Laissez les années se succéder, un temps viendra où les calomnies se tairont, où la vérité apparaîtra dans tout son jour.
Madame Élisabeth arrive au terme que Dieu lui a assigné dans ses rigueurs comme dans ses miséricordes. Elle avait exprimé la résolution de partager les chagrins et les périls de sa famille: elle a tenu toutes ses promesses; à Versailles, dans les troubles du 6 octobre; à Paris, dans la morne solitude des Tuileries; sur la route de Varennes, dans la néfaste journée du 20 juin, dans la nuit sanglante du 10 août, dans la loge du Logographe, témoin des affronts et des menaces; dans la tour du Temple, témoin des adieux et de l'agonie. Oui, elle a tenu toutes les promesses qu'elle avait faites à Dieu: Dieu à cette heure va tenir les siennes.
Qu'importe la route quand le ciel est le but! Au-dessus de l'injustice des hommes apparaît la justice de Dieu qui récompense, et quand c'est la vertu qui meurt, l'échafaud n'est qu'un degré qui rapproche du ciel.
Le 20 floréal an II (9 mai 1794), vers sept heures du soir, l'huissier Monet se rendit au Temple accompagné des citoyens Fontaine, adjudant général d'artillerie de l'armée parisienne, et Saraillée, aide de camp du général Hanriot; il présenta aux membres du conseil Mouret, Eudes, Magendie et Godefroi, une lettre de Fouquier, accusateur public près le tribunal révolutionnaire, portant invitation de remettre entre les mains desdits susnommés la sœur de Louis Capet[93].
Les préliminaires d'usage s'étaient prolongés dans la salle du Conseil, et pendant la conversation engagée entre les commissaires et leurs sinistres visiteurs, l'heure s'était écoulée: déjà Madame Élisabeth et Marie-Thérèse se disposaient à se coucher, lorsqu'elles entendirent ouvrir les verrous. Elles se hâtent de passer leur robe, qu'elles venaient d'ôter. «Citoyenne, dit un des commissaires en ouvrant la porte de Madame Élisabeth, descends tout de suite, on a besoin de toi.—Ma nièce reste-t-elle ici?—Cela ne te regarde pas, on s'en occupera après.»
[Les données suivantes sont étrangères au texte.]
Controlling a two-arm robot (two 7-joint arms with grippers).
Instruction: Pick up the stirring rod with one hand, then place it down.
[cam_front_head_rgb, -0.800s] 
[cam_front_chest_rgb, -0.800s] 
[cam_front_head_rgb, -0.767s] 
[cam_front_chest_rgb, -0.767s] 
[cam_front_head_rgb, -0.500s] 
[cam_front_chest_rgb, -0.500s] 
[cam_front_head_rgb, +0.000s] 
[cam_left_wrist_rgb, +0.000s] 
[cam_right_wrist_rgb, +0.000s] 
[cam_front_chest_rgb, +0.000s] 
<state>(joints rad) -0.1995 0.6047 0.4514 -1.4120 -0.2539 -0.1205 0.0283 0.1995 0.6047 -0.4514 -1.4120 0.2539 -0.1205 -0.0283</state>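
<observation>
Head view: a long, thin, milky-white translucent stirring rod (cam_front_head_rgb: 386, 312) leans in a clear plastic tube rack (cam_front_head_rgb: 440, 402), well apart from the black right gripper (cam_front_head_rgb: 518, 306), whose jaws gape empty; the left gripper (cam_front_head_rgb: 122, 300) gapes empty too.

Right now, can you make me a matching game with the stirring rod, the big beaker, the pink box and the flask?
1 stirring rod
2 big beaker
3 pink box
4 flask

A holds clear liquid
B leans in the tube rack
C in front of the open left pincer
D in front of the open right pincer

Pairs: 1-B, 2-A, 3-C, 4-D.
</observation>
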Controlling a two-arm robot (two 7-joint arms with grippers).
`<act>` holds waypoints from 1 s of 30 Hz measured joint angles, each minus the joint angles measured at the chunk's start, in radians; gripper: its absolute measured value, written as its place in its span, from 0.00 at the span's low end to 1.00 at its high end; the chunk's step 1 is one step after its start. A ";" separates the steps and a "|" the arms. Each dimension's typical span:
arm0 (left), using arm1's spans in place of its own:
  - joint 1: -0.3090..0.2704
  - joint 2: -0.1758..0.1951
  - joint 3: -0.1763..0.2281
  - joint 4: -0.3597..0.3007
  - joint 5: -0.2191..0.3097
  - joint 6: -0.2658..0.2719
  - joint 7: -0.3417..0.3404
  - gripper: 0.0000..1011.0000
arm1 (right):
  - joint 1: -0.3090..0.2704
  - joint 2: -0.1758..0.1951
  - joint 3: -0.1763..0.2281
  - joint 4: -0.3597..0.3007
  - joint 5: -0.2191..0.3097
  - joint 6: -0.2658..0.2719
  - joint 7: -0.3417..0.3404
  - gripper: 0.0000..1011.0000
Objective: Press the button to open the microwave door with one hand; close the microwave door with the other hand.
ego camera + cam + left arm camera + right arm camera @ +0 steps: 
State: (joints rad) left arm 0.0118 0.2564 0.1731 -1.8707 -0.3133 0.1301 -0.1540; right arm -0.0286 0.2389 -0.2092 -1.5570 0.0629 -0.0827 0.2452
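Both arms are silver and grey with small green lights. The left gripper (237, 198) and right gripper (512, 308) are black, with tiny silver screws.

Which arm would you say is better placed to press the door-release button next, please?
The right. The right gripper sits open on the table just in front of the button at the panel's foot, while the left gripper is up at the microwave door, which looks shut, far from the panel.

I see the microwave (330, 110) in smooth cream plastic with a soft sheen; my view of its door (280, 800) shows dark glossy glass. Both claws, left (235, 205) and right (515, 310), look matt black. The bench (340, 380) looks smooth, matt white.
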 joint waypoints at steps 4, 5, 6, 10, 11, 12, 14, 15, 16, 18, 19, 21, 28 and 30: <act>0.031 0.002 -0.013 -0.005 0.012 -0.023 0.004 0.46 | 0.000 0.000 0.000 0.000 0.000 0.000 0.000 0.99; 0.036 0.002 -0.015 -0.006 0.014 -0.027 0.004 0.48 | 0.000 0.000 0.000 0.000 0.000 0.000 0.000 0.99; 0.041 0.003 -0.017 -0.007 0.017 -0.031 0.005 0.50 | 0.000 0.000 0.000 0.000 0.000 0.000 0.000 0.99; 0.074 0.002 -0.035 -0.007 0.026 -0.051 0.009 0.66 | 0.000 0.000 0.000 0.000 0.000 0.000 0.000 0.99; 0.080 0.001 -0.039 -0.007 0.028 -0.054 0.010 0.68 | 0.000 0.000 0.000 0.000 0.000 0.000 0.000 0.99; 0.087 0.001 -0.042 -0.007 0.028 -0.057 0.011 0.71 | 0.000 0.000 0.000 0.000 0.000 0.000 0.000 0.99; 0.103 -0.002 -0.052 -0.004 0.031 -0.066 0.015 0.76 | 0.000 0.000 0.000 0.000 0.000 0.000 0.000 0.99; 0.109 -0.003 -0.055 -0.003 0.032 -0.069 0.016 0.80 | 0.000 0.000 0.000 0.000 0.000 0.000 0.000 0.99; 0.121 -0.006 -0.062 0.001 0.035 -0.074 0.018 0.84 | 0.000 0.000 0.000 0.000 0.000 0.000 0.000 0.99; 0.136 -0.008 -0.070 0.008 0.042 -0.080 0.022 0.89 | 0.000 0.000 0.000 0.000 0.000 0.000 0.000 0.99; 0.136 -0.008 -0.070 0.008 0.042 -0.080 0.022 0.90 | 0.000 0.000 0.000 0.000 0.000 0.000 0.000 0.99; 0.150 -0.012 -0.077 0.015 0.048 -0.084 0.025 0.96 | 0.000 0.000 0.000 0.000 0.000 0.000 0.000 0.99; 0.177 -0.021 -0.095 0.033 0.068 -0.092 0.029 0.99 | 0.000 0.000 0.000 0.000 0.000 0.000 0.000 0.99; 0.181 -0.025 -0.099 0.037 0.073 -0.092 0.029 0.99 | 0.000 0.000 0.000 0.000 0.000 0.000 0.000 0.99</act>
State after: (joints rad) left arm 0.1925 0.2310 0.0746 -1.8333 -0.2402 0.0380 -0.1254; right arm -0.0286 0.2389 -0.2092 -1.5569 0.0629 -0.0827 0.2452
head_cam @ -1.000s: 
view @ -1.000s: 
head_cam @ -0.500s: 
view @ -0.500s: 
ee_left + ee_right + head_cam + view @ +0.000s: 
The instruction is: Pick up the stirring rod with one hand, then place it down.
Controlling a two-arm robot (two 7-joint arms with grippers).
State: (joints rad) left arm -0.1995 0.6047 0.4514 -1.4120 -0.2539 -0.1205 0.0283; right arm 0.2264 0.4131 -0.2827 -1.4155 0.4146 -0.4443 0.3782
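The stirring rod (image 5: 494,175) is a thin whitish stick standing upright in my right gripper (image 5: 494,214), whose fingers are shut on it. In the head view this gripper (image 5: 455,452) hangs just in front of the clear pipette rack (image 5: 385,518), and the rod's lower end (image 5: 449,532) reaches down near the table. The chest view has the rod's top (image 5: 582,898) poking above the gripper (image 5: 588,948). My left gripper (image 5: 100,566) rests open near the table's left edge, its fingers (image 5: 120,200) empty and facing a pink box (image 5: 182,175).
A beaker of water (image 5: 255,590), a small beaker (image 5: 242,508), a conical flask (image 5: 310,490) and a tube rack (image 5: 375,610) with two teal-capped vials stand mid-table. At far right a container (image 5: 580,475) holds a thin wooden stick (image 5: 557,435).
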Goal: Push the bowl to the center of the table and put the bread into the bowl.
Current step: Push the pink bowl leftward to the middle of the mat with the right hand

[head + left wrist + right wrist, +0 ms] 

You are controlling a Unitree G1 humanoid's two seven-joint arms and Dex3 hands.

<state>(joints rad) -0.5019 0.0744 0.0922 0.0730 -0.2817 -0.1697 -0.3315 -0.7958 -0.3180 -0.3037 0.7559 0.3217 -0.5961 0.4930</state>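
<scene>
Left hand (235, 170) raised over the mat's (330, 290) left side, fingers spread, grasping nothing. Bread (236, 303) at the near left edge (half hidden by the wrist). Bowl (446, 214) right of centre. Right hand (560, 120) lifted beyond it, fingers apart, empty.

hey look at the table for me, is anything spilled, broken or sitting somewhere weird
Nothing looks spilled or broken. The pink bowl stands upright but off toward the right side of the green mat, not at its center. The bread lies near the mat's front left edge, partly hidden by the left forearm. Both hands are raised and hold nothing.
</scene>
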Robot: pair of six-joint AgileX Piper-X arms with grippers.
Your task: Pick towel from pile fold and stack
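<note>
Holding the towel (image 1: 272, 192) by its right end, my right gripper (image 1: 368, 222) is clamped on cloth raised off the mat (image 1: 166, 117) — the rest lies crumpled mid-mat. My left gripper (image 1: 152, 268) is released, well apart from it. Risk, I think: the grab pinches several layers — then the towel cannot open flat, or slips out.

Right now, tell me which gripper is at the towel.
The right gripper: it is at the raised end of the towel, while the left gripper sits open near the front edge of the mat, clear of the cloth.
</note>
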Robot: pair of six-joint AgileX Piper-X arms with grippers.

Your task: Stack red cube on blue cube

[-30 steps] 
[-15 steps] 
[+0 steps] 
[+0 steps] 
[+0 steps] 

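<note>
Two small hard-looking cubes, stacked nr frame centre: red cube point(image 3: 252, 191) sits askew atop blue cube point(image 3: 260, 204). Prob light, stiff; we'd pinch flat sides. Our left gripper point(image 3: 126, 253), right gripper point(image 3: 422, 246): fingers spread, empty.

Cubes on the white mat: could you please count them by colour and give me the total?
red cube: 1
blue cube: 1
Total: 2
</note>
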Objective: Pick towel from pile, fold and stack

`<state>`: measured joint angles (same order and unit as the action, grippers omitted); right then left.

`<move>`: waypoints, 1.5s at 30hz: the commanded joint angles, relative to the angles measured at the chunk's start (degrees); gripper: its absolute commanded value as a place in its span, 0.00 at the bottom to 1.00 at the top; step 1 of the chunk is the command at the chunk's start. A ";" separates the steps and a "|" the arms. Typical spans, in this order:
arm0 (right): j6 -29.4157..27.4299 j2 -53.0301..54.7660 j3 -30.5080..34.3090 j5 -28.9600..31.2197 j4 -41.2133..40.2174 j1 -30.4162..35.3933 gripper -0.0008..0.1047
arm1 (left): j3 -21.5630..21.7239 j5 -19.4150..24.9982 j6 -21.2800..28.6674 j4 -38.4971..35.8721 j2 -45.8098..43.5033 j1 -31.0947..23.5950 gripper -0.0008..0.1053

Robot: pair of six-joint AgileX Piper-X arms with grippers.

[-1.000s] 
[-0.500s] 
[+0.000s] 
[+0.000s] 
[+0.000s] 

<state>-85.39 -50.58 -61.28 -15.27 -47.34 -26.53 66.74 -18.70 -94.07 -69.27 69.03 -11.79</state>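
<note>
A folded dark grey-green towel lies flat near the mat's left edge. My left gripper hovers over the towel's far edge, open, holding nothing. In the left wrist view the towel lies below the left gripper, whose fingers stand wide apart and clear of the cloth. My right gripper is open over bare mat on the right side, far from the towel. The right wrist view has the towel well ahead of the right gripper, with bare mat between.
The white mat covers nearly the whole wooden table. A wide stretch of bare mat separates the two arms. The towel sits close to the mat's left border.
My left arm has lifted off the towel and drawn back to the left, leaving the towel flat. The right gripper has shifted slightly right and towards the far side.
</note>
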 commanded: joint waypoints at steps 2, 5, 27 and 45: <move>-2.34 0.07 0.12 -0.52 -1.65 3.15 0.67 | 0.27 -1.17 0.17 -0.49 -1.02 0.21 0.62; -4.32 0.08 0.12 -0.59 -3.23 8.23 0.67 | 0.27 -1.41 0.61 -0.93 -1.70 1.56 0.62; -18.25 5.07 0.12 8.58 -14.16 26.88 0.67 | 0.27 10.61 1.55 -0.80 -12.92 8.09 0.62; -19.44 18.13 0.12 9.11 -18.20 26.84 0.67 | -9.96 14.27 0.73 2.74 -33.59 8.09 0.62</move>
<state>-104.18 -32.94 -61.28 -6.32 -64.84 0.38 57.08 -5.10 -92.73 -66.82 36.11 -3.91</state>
Madame Élisabeth embrasse sa jeune compagne, et, pour calmer ses inquiétudes, lui dit: «Soyez tranquille, je vais remonter.—Non, tu ne remonteras pas, répond le commissaire Eudes[94]; prends ton bonnet et descends.» Elle obéit, relève l'orpheline, qui s'affaisse dans ses bras, et lui dit: «Allons, ayez du courage et de la fermeté, espérez toujours en Dieu, servez-vous des bons principes de religion que vos parents vous ont donnés, et soyez fidèle aux dernières recommandations de votre père et de votre mère.» La tante et la nièce demeurent un instant embrassées; puis s'arrachant brusquement à cette étreinte, Madame Élisabeth se dirige d'un pas rapide vers la porte extérieure en disant encore: «Pensez à Dieu, mon enfant!»
Madame Élisabeth descend. On la fait entrer dans la salle du Conseil. Là, pendant que l'on rédige le procès-verbal de décharge des geôliers, on visite ses poches. Les envoyés de Fouquier signent sur le registre du Temple la remise qui leur est faite de la prisonnière. Ils la font traverser, sous une pluie battante, le jardin et la première cour; là, ils montent dans un fiacre avec elle et la conduisent à la Conciergerie, où elle est déposée dans le greffe. Il était en ce moment huit heures. A dix heures, on la conduit du greffe dans la salle du conseil du tribunal révolutionnaire. Là, par-devant Gabriel Deliége, juge, assisté de Ducray, commis greffier, et en présence de Fouquier, elle subit son premier interrogatoire.
PREMIER INTERROGATOIRE DE MADAME ÉLISABETH.
«Cejourd'hui, vingt floréal de l'an deux de la République française, une et indivisible, nous, Gabriel Deliége, juge président du tribunal révolutionnaire établi à Paris par la loi du 10 mars 1793, sans aucun recours au tribunal de cassation, et encore en vertu des pouvoirs délégués au tribunal par la loi du 5 avril de la même année, assisté de Anne Ducray, commis greffier du tribunal, en l'une des salles de l'auditoire au palais, et en présence d'Antoine-Quentin Fouquier, l'accusateur public, avons fait amener de la maison de la Conciergerie la cy-après nommée, auquel avons demandé ses noms, âge, profession, pays et demeure;
A répondu se nommer Élisabeth-Marie Capet, sœur de Louis Capet, âgée de trente ans, native de Versailles, département de Seine-et-Oise.